The figure for people in work rose to 74.1 per cent in the final three months of last year, the highest level since records began in 1971. Unemployment remained unchanged at 5.1 per cent, the lowest level in a decade, while the ratio between those seeking work and vacancies was at its lowest since 2005.
Despite the good news, wage growth remains subdued, leaving economists and Bank of England’s policymakers baffled. Wages usually pick up sharply with rising employment because good workers become harder to find and employers pay more to attract or retain them.

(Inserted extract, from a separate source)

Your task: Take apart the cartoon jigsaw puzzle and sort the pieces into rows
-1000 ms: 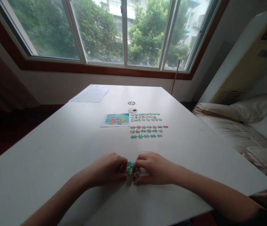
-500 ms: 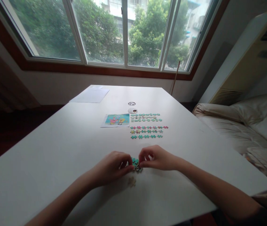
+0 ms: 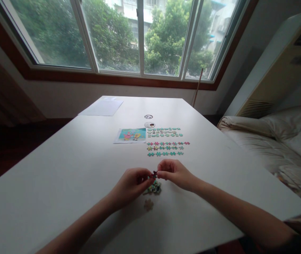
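Over a small pile of jigsaw pieces (image 3: 155,187), my left hand (image 3: 136,181) and my right hand (image 3: 173,172) meet with pinched fingertips. Between them is a dark reddish jigsaw piece (image 3: 154,174), gripped from the left and from the right. A single tan jigsaw piece (image 3: 148,204) lies apart, nearer to me than the pile. Beyond my hands, sorted rows of jigsaw pieces (image 3: 165,153) stretch sideways, mostly teal with some pink and yellow. Left of the rows lies a cartoon picture sheet (image 3: 131,135) with a pink and a yellow figure.
The white table (image 3: 60,169) carries two round flat items (image 3: 149,125) behind the rows and paper sheets (image 3: 101,107) at its far left corner. A cream sofa (image 3: 269,141) stands on the right. A window (image 3: 141,38) fills the back wall.
Both hands have risen slightly away from me off the pile, and a dark reddish jigsaw piece now shows between their fingertips. More of the pile is visible beneath.
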Motion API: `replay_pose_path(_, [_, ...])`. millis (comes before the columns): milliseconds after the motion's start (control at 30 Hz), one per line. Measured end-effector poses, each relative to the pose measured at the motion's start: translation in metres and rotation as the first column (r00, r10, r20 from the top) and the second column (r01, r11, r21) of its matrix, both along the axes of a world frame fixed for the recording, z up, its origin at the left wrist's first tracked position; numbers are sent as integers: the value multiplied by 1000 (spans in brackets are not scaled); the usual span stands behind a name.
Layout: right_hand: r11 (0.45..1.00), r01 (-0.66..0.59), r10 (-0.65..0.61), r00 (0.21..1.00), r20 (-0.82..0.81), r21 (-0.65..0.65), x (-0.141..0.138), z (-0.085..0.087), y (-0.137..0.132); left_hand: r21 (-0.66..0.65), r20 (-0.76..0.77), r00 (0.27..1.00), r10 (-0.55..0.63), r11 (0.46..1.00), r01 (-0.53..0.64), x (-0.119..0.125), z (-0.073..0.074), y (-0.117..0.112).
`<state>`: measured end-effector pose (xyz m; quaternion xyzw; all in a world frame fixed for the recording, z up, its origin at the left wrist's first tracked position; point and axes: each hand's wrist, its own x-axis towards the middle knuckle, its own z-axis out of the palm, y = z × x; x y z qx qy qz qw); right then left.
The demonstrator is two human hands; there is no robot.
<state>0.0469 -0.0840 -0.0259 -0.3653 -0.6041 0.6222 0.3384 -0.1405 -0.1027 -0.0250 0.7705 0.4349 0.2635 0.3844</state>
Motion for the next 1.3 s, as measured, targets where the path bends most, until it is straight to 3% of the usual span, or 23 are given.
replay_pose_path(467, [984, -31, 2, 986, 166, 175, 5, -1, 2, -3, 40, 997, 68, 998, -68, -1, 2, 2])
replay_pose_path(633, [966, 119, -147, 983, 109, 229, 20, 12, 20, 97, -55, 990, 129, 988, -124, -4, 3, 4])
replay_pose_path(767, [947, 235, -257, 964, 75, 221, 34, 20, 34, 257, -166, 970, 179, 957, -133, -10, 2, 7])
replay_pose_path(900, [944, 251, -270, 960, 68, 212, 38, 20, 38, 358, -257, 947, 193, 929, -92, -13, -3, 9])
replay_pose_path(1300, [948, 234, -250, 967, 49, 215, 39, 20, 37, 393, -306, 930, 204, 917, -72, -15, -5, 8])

Figures from the Office for National Statistics showed that average annual pay growth in the three months to December slowed slightly to 1.9 per cent compared with a 2.1 per cent rise in the three previous months. Excluding bonuses, pay edged up to growth of 2 per cent but this is still half the rate seen the last time unemployment was as low.

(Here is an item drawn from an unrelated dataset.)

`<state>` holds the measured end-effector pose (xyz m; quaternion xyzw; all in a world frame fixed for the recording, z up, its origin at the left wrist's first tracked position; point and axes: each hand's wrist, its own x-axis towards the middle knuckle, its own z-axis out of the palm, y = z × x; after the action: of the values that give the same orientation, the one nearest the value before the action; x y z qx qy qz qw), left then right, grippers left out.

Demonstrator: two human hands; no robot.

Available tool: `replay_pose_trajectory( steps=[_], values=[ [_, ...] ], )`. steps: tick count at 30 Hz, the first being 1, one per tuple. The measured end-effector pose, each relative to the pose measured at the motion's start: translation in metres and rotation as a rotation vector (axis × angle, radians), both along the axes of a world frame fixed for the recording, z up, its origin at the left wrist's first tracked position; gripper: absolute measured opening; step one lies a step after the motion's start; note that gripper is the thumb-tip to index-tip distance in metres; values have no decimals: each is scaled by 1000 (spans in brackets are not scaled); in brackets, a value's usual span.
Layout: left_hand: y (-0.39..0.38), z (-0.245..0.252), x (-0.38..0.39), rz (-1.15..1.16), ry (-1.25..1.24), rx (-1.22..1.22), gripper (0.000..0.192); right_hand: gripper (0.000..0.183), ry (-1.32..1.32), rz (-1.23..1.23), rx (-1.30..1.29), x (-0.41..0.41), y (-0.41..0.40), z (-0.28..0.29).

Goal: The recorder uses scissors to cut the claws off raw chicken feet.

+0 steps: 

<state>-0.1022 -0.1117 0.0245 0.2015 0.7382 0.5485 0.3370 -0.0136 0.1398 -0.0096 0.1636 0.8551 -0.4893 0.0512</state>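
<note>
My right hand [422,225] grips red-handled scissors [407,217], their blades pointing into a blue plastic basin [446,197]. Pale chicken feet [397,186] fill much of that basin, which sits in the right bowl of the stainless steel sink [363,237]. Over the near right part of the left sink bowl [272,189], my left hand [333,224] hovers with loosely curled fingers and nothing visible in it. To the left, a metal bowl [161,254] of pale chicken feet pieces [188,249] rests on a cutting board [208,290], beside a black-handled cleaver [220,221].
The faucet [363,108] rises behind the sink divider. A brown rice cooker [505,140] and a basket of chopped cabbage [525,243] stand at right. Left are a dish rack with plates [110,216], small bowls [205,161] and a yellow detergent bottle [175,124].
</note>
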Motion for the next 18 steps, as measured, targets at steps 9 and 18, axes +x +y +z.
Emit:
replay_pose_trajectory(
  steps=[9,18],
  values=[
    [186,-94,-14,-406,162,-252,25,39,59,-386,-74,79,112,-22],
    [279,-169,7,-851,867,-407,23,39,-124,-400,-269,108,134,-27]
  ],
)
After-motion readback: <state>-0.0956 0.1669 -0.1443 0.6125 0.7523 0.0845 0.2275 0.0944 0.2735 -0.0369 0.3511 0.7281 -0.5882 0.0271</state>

Ruth Miller, of Capital Economics, said: “The jobs recovery remains in full swing but with pay growth surprisingly weak there is little evidence that the rapid decline in labour market slack is feeding through to stronger wages yet.” Average weekly pay was £465 before tax, up from £456 a year earlier, but still below its 2007 peak of £490.
There is also an argument that employers have a wider pool of workers available, with people working later in life and a greater number of migrants available for work. The number of workers from the European Union employed in the UK in the final three months of the year was 2.04 million, some 215,000 higher than the same time last year. Since 2012, the number of EU nationals working in the UK has risen by 40 per cent.
There are also more young people coming into the labour market. Unemployment among those aged 18 to 24 has dropped from 14.3 per cent to 12 per cent in the past year. As younger people tend to be paid less, this will have pushed down the average wage.
Samuel Tombs, chief UK economist at Pantheon Macroeconomics, said such factors would soon fade. “Wage growth is likely to strengthen markedly as these compositional changes wash out, labour shortages compel employers to pay more to recruit and retain staff, and as the national living wage is introduced in April,” he said.